---- Supplied information

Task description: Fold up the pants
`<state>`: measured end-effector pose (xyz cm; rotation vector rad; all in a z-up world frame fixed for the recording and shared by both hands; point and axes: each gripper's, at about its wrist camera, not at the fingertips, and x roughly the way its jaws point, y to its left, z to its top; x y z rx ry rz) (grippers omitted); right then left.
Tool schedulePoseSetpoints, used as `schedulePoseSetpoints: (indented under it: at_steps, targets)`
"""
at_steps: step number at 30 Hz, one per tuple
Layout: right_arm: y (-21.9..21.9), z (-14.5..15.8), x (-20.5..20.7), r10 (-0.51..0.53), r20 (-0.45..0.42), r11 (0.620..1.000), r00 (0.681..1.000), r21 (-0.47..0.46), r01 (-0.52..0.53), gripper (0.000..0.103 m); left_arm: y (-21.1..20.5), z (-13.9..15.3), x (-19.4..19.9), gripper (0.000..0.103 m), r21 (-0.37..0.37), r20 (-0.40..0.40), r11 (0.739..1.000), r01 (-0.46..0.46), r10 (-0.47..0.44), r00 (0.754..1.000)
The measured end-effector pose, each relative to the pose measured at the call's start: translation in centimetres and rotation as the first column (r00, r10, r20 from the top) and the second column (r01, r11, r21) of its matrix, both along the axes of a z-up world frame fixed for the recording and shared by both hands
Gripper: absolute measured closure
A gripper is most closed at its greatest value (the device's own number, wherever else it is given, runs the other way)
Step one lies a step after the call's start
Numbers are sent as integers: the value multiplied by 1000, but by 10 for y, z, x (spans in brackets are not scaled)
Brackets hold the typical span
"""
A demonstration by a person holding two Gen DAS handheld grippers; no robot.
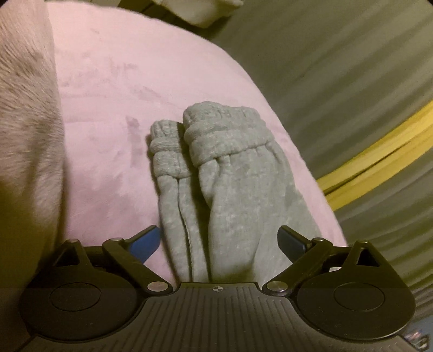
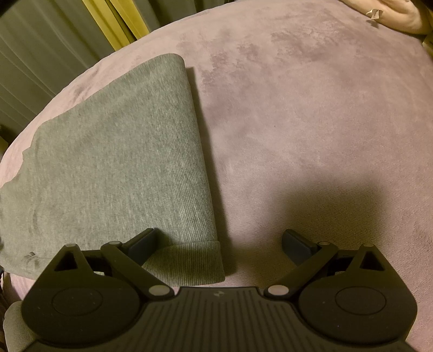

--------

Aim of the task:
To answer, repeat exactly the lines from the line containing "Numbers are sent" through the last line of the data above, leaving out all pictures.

Output for this task:
Numbers are sent as integers: the value multiplied by 1000, but by 10 for y, z, x (spans in brackets are not scaled)
Brackets hold the typical span
"""
A demonstration by a person holding two Gen DAS handheld grippers; no robot.

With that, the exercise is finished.